Most people write lousy resumes. Even if you think your resume is just fine, trust me, you are leaving a lot on the table in terms of how you can effectively present yourself.
Apart from the top 4 resume mistakes, I see in my inbox everyday, (poor formatting and presentation, lack of targeting, not a sufficient focus on achievements and less than stellar content), what is also striking for me, is that most people misunderstand the role of the job description within a resume. So in this week’s article, I’m going to list some common mistakes and show you how to fix these in your own resume.
Mistake One: Long Lists of Duties and Responsibilities
I blame this one on teachers and career guidance officers at school. The problem with long lists of duties and responsibilities, is that they only tell the employer what you were ‘supposed to do’; you end up with a lot of duplication of content across a document; and most of the time, readers already have a clear understanding of what you do. For example, if you list your job as a receptionist, or a Chief Financial Officer, those employing you, already have a pretty clear understanding of what your job involves (and recruiters in particular know exactly what the job entails).
SO, don’t make the primary focus of your content on these standard duties and responsibilities. Instead, describe the problems you encountered and overcame, the new systems you implemented, your achievements, the number of staff you supervised, or mentored, or any unique tasks that are not normally associated with your job title. Tell a story, of what sets you apart from others.
Mistake Two: Describing well-known companies
I often come across a description of a well-known company within a resume. It will go something like this:
BHP Billiton: Worked at the Brisbane office of this leading global resources company, one of the largest producers of major commodities, including iron ore, metallurgical coal, copper and uranium, with substantial interests in conventional and unconventional oil and gas and energy coal.
Nice description, but it adds NO value in terms of what you offer.

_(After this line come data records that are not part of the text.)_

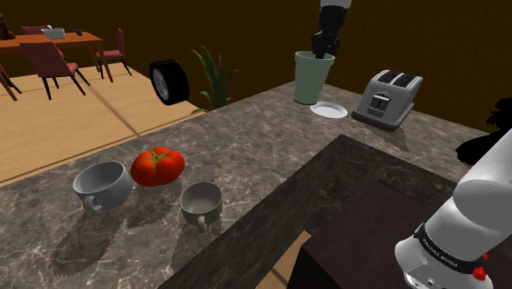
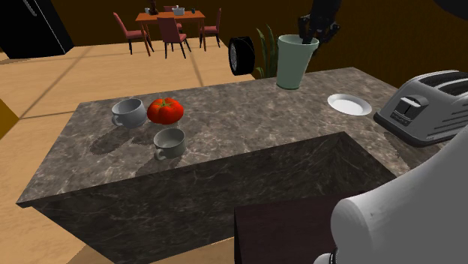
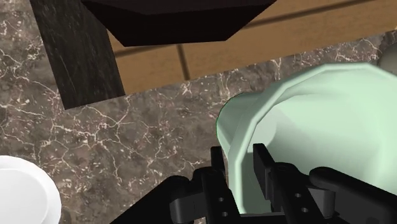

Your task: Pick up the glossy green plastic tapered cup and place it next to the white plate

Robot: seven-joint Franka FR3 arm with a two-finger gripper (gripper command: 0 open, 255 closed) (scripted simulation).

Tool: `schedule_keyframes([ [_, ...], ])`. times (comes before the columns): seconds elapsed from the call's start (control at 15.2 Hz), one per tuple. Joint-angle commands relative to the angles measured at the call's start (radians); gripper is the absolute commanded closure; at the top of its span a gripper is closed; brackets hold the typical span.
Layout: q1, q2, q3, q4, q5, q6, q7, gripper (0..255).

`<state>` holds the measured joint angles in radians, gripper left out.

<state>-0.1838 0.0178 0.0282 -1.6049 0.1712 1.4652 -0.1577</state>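
Observation:
The pale green tapered cup point(image 1: 313, 80) stands upright near the counter's far edge, just beyond the small white plate point(image 1: 329, 110). My black gripper point(image 1: 325, 51) comes down onto the cup's rim. In the wrist view the gripper point(image 3: 240, 159) has one finger inside the cup point(image 3: 318, 121) and one outside, shut on its wall. The plate point(image 3: 22, 191) lies apart from the cup there. In the second exterior view the cup point(image 2: 294, 64) is to the left of the plate point(image 2: 349, 104) and behind it. I cannot tell whether the cup's base touches the counter.
A silver toaster point(image 1: 386, 98) stands close to the plate's right in the shoulder view. A red tomato point(image 1: 157, 166) and two grey mugs point(image 1: 102, 185) point(image 1: 201, 204) sit at the counter's near left. Behind the counter are a tyre point(image 1: 170, 82), a plant point(image 1: 215, 78) and a dining set point(image 1: 49, 45).

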Motion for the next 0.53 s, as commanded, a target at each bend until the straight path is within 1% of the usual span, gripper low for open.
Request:
schedule_keyframes([
  [0.0,-0.023,0.003,-0.022,0.0,-0.006,-0.004,-0.046,255],
  [0.46,-0.107,0.072,-0.1,0.093,-0.028,-0.052,-0.204,255],
])
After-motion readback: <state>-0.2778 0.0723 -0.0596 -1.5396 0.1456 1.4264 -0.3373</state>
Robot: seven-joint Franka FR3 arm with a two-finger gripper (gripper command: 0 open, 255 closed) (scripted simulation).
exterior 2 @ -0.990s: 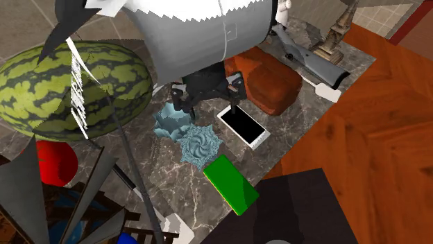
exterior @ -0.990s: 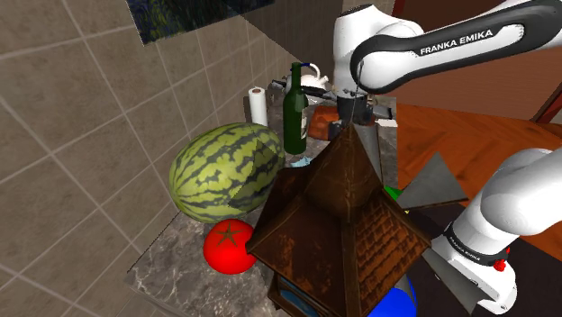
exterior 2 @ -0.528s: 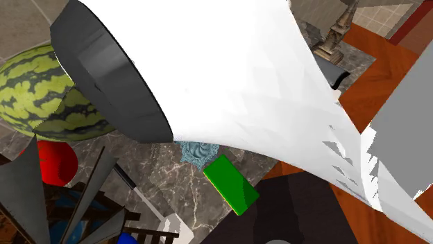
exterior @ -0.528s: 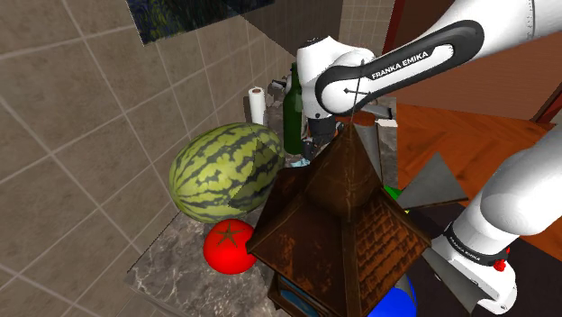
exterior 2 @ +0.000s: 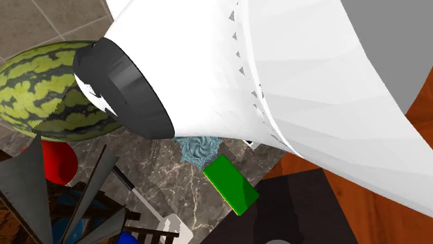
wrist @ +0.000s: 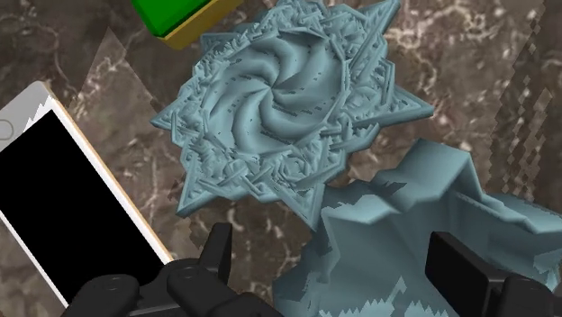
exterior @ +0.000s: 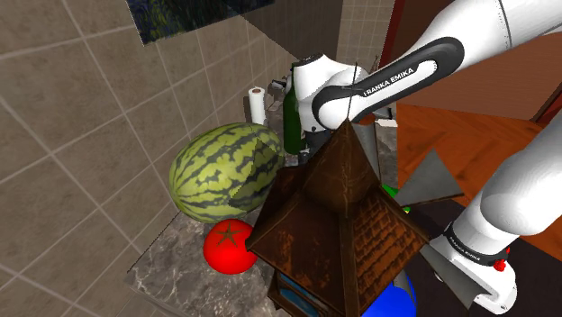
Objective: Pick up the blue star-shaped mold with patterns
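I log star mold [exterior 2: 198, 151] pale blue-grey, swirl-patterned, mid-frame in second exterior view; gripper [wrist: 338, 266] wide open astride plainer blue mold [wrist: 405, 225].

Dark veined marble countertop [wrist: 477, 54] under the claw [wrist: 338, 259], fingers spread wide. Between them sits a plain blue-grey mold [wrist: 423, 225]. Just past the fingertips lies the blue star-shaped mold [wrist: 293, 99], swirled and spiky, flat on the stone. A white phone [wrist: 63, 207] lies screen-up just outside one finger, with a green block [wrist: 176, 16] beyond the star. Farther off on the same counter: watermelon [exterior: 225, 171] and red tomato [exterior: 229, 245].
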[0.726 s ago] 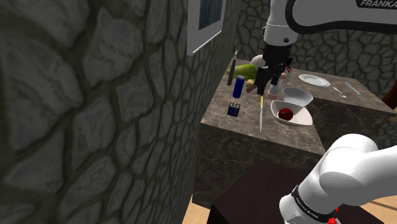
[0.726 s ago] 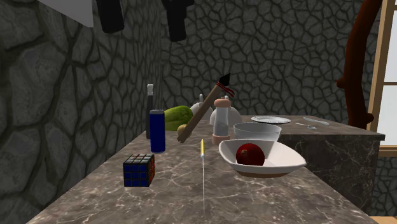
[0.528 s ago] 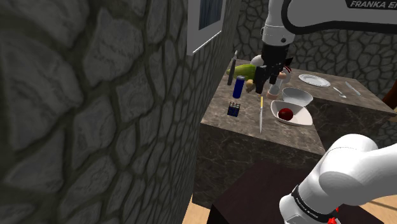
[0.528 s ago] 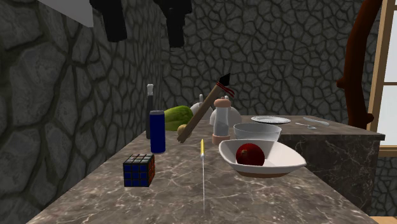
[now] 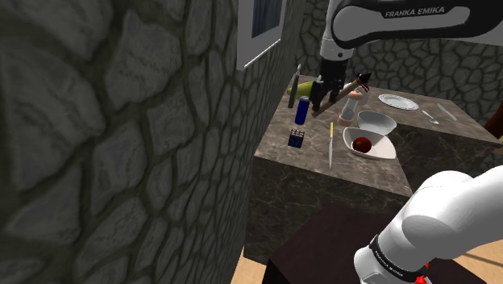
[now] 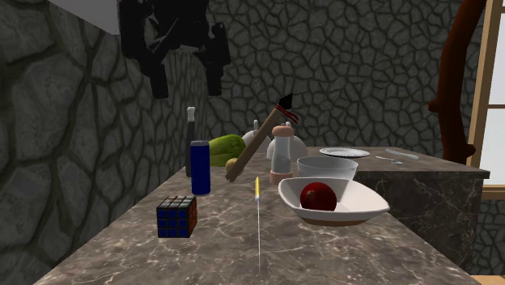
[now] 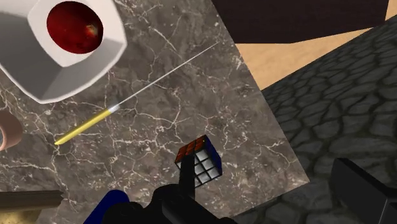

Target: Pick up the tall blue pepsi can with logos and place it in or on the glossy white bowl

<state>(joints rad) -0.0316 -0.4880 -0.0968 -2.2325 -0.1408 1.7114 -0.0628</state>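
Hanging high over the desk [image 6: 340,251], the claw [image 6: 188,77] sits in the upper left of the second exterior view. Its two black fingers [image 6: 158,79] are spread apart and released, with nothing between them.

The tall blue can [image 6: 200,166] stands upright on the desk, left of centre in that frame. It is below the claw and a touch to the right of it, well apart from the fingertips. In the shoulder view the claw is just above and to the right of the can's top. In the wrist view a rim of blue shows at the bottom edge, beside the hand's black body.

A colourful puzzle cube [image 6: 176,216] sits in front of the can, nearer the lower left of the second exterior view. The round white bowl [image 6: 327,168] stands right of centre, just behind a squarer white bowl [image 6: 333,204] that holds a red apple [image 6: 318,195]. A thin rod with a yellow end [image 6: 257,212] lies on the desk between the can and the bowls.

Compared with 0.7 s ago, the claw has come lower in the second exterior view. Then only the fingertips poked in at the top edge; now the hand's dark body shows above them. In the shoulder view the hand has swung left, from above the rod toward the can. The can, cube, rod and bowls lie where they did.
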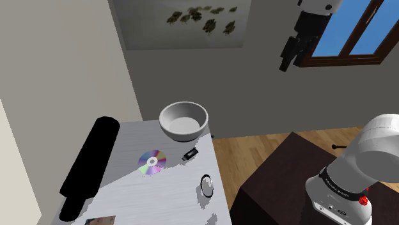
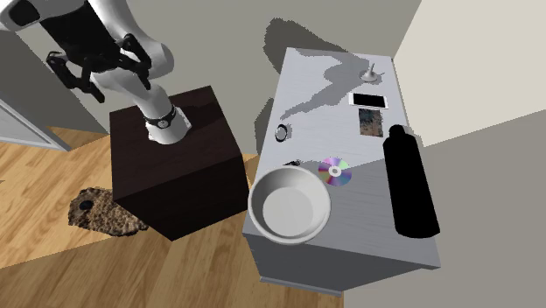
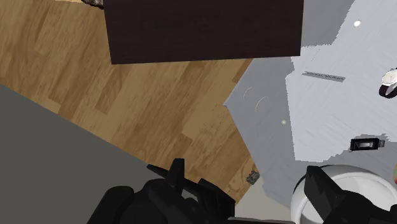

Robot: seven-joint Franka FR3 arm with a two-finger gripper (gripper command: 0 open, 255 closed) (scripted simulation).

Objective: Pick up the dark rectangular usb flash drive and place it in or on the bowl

Unless employers have been hiding on a desert island, they will know all about BHP Billiton.
Company descriptions sometimes have value, but only if give readers a sense of the complexity of the job, or level of work you were involved in AND it is not a well-known company for your target audience. For example, I recently put in a description in a client’s resume relating to the law firm Clifford Chance LLP.
Now Clifford Chance is a giant amongst law firms, but because they don’t have an Australian based office, not every employer, or recruiter (in particular a newbie) is going to be aware of the size and scope of operations. So I just added a very quick description, namely:
Clifford Chance LLP: Based in the London Project Group, for this largest global law firm in the world.
If you need to describe the company to educate the reader, just keep it succinct and to the point, so you can focus on the actual value that you offer.
Mistake Three: Leaving out vital facts and figures
The first 2 mistakes were talking about descriptions and content that simply doesn’t add value. The last mistake I’m going to talk about is content that is left out, which is of enormous value. Many clients leave out information such as:
- The number of staff they supervised
- The size of the budget they looked after
- The call volume they received everyday
- The number of clients they looked after everyday….
Such information could be invaluable. For example, I had a client who had failed to note the number of staff she looked after, which just happened to be 20 direct reports and 400 indirect reports. This fact alone instantly highlights the scope and size of the job, not to mention team leadership capabilities.
So when writing your job descriptions, your primary goal is to leave out content that does not add value and ensure you include content that tells a compelling story and sells you to employers and recruiters.